If all that these converts see is a safe house where they can ride out the storm, they’re missing the point: The libertarian ideal and the Libertarian Party stand as reminders that neither of the two major parties is committed to the principle that individuals are superior to the state. And in this election year, if fear of a President Trump results in libertarianism morphing into Republicanism-lite, it would cease to serve that purpose. While I’m not active in Libertarian Party politics, as a small-“L” libertarian, I want no part of diluting this core principle just to boost electoral success.
But I get it. The GOP has been taken over by a know-nothing vulgarian. For Republicans still invested in their party’s traditional priorities — big military budgets, tax cuts and morality-based social policy — Trump’s ever-changing views on nearly every issue present a real dilemma.
Libertarianism, though, isn’t a subsidiary of Republicanism.
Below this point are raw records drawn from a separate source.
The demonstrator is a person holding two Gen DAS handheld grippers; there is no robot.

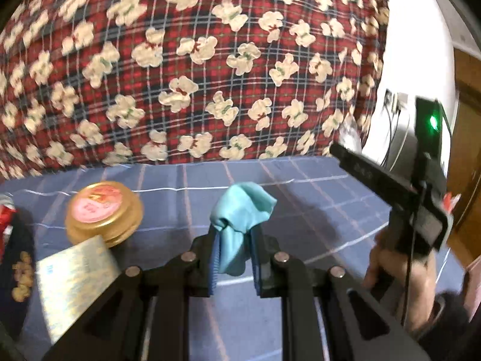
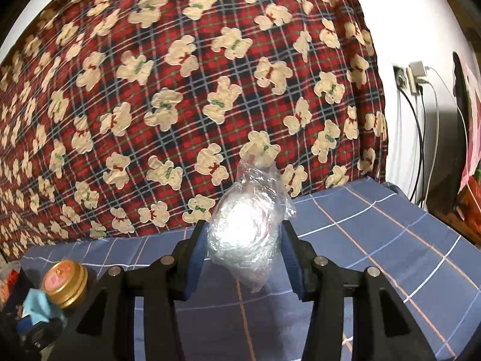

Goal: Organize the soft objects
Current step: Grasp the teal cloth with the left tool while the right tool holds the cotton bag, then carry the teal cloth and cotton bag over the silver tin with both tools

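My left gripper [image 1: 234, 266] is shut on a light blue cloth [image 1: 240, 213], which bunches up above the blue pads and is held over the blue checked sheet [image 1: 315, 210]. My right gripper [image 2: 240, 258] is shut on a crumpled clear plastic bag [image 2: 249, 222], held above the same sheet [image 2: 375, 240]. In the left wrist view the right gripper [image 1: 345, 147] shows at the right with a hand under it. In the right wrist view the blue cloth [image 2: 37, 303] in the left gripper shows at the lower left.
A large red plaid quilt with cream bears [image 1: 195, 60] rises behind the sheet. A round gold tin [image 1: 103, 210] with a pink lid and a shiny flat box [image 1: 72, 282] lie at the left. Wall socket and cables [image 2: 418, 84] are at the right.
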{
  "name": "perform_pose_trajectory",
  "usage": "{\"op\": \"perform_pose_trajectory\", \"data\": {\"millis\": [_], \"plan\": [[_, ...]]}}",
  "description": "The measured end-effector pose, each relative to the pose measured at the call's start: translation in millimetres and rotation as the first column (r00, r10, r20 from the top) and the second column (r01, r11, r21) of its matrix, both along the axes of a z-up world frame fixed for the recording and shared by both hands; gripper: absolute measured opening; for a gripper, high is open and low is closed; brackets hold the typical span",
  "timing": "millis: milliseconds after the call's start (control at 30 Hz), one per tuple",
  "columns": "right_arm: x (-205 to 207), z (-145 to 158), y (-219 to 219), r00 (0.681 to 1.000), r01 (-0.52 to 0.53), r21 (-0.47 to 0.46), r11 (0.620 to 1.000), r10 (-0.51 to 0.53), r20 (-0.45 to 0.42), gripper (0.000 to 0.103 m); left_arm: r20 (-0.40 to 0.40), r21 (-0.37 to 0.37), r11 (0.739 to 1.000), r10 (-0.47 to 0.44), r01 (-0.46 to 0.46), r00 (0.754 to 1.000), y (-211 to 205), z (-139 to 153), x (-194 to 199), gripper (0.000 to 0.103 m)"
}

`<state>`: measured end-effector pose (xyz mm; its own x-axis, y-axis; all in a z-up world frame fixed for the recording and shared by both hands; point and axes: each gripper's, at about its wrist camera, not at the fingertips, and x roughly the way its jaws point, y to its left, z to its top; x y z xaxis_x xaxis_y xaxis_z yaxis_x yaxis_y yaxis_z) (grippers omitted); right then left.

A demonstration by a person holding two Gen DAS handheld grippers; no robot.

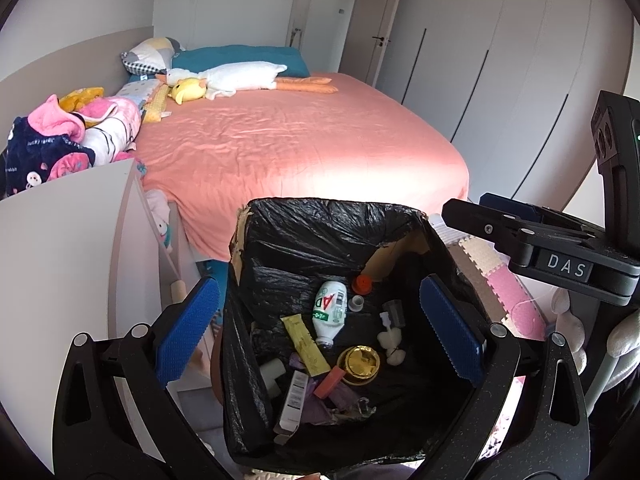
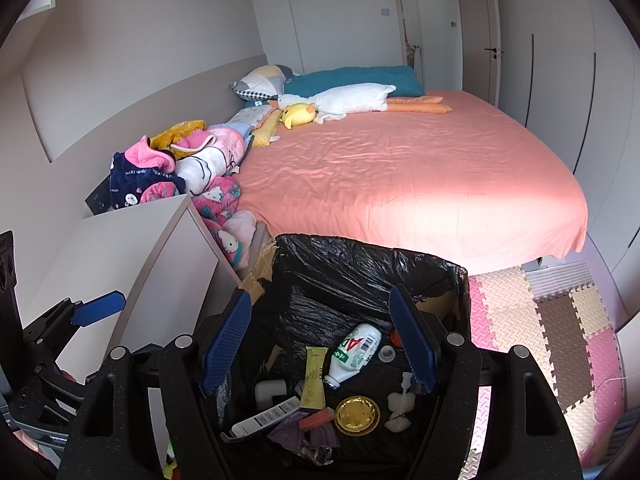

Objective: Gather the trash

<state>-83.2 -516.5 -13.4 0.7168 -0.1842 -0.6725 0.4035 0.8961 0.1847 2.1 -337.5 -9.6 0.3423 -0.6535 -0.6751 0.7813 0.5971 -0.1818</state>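
Both grippers hang over the bin point(image 1: 256, 280), a cardboard box w/ black bag liner, at the foot of the bed point(image 1: 304, 148). Left gripper point(image 1: 320, 328): jaws spread wide, nothing between the pads, one blue pad each side of the bin opening. Right gripper point(image 2: 320, 344): jaws apart too, gripping nothing. Trash lies at the bin bottom: white bottle point(image 1: 331, 314), gold lid point(image 1: 359, 362) just beside it, yellow packet point(image 1: 306, 346), orange cap point(image 1: 363, 283). White cabinet point(image 1: 60, 248) left of bin, foam mat point(image 2: 552, 332) right of it.
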Motion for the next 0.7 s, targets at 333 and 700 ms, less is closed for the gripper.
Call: {"op": "perform_pose_trajectory", "data": {"millis": [333,700], "plan": [[-1.0,-3.0,-0.9,1.000,0.001,0.006,1.000,-0.001,-0.007,0.072,-0.016,0.007,1.000,0.004,-0.004,1.000,-2.1,-2.3,2.1,0.097],[-2.0,-4.1,-1.9,1.000,0.003,0.010,1.000,-0.003,-0.009,0.072,-0.019,0.029,0.999,-0.019,0.020,1.000,-6.9,-5.8,-1.0,0.097]]}}
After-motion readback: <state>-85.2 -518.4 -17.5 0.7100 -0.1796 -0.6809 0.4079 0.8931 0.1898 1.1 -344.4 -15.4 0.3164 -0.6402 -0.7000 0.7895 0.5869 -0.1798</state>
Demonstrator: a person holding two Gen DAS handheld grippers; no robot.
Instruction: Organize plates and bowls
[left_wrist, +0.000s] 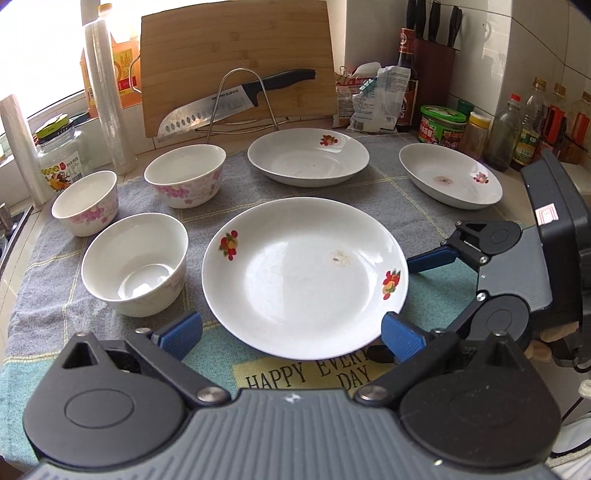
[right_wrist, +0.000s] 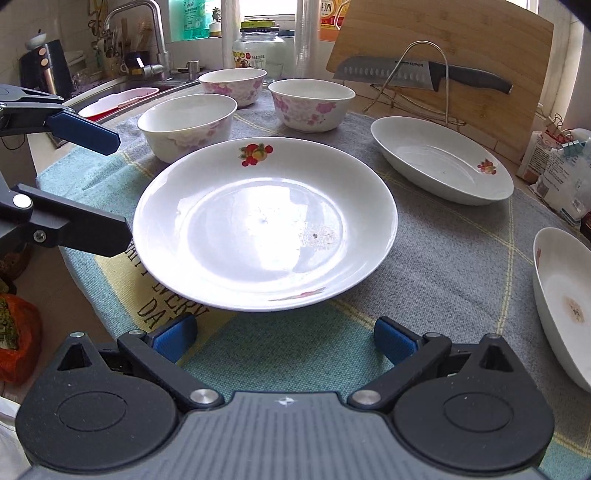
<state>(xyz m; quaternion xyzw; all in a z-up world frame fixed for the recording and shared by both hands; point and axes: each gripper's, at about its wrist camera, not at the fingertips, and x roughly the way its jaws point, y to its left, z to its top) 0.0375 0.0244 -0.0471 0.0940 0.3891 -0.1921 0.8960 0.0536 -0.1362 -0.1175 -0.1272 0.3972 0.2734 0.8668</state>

Like Republicans, we want limited government, but we reject the corporate welfare of auto-industry bailouts, the military adventurism of the Iraq War and the interference with individual liberty represented by initiatives such as North Carolina’s H.B. 2 — all policies that Republicans embrace. Matalin, a former adviser to President George W. Bush, and other Republican expats surely believe in liberty as a concept, but her support for Bush’s big-government conservatism suggests that at heart, she’s a statist. Which is her prerogative. But it places her, and many other Republicans, at loggerheads with libertarianism.